What you need to do. Repeat the whole listing exactly as written.

= Beginning of Section =

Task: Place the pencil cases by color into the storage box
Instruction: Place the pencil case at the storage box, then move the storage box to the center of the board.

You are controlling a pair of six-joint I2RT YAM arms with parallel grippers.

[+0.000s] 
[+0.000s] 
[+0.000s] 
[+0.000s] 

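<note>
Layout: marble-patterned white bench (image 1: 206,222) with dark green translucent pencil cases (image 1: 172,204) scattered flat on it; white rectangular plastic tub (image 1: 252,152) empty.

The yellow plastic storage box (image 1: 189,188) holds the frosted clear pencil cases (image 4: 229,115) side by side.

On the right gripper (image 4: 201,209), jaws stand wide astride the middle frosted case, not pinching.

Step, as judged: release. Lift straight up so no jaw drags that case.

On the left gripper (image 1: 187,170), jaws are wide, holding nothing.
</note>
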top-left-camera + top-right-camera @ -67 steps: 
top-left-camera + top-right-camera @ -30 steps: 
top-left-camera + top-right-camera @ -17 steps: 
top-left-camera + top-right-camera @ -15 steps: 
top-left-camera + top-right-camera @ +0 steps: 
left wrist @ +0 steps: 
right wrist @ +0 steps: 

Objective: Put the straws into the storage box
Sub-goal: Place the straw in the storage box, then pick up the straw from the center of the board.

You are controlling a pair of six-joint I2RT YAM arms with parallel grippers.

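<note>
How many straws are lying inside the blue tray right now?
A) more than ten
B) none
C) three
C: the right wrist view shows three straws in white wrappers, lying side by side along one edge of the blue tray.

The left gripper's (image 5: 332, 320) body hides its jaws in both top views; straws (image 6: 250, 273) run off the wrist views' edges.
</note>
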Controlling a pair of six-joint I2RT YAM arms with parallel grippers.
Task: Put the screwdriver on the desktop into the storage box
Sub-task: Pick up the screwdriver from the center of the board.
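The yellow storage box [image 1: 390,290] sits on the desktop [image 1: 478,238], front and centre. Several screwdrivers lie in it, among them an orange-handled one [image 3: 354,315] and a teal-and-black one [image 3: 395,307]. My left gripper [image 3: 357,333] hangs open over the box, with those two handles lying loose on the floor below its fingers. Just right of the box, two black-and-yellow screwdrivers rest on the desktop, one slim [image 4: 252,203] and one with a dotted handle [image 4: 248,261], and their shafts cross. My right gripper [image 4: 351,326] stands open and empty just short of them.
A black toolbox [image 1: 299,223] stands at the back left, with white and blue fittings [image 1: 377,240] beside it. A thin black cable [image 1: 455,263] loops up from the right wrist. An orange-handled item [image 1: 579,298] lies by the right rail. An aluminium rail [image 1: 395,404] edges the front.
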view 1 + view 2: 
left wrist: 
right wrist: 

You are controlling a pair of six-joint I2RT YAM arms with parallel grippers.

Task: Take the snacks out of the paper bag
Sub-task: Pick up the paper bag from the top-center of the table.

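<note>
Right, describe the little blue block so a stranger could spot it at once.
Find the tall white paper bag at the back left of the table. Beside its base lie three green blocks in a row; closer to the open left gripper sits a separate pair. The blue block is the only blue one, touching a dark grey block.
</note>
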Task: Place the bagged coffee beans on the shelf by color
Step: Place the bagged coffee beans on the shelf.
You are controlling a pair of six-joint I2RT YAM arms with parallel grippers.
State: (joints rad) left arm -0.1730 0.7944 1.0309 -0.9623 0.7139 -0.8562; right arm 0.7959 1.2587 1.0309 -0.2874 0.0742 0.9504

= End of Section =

Worked solution.
Task: Place the pencil cases by color into the storage box
Instruction: Place the pencil case at the storage box, then move the storage box to the center of the board.

You are controlling a pair of six-joint I2RT YAM arms with parallel grippers.

[+0.000s] 
[+0.000s] 
[+0.000s] 
[+0.000s] 

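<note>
Layout: marble-patterned white bench (image 1: 206,222) with dark green translucent pencil cases (image 1: 172,204) scattered flat on it; white rectangular plastic tub (image 1: 252,152) empty.

The yellow plastic storage box (image 1: 189,188) holds the frosted clear pencil cases (image 4: 229,115) side by side.

On the right gripper (image 4: 201,209), jaws stand wide astride the middle frosted case, not pinching.

Step, as judged: release. Lift straight up so no jaw drags that case.

On the left gripper (image 1: 187,170), jaws are wide, holding nothing.
</note>
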top-left-camera + top-right-camera @ -67 steps: 
top-left-camera + top-right-camera @ -30 steps: 
top-left-camera + top-right-camera @ -17 steps: 
top-left-camera + top-right-camera @ -15 steps: 
top-left-camera + top-right-camera @ +0 steps: 
left wrist @ +0 steps: 
right wrist @ +0 steps: 

Objective: Put the straws into the storage box
Sub-goal: Place the straw in the storage box, then pick up the straw from the center of the board.

You are controlling a pair of six-joint I2RT YAM arms with parallel grippers.

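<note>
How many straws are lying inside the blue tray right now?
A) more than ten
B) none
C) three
C: the right wrist view shows three straws in white wrappers, lying side by side along one edge of the blue tray.

The left gripper's (image 5: 332, 320) body hides its jaws in both top views; straws (image 6: 250, 273) run off the wrist views' edges.
</note>
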Controlling a pair of six-joint I2RT YAM arms with parallel grippers.
Task: Put the screwdriver on the desktop into the storage box
Sub-task: Pick up the screwdriver from the center of the board.
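The yellow storage box [image 1: 390,290] sits on the desktop [image 1: 478,238], front and centre. Several screwdrivers lie in it, among them an orange-handled one [image 3: 354,315] and a teal-and-black one [image 3: 395,307]. My left gripper [image 3: 357,333] hangs open over the box, with those two handles lying loose on the floor below its fingers. Just right of the box, two black-and-yellow screwdrivers rest on the desktop, one slim [image 4: 252,203] and one with a dotted handle [image 4: 248,261], and their shafts cross. My right gripper [image 4: 351,326] stands open and empty just short of them.
A black toolbox [image 1: 299,223] stands at the back left, with white and blue fittings [image 1: 377,240] beside it. A thin black cable [image 1: 455,263] loops up from the right wrist. An orange-handled item [image 1: 579,298] lies by the right rail. An aluminium rail [image 1: 395,404] edges the front.
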view 1 + view 2: 
left wrist: 
right wrist: 

You are controlling a pair of six-joint I2RT YAM arms with parallel grippers.

Task: Take the snacks out of the paper bag
Sub-task: Pick up the paper bag from the top-center of the table.

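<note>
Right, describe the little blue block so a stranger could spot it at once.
Find the tall white paper bag at the back left of the table. Beside its base lie three green blocks in a row; closer to the open left gripper sits a separate pair. The blue block is the only blue one, touching a dark grey block.
</note>
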Task: Place the bagged coffee beans on the shelf by color
Step: Place the bagged coffee beans on the shelf.
You are controlling a pair of six-joint I2RT YAM arms with parallel grippers.
State: (joints rad) left arm -0.1730 0.7944 1.0309 -0.9623 0.7139 -0.8562; right arm 0.7959 1.2587 1.0309 -0.2874 0.0742 0.9504

No more output will be added to the exercise.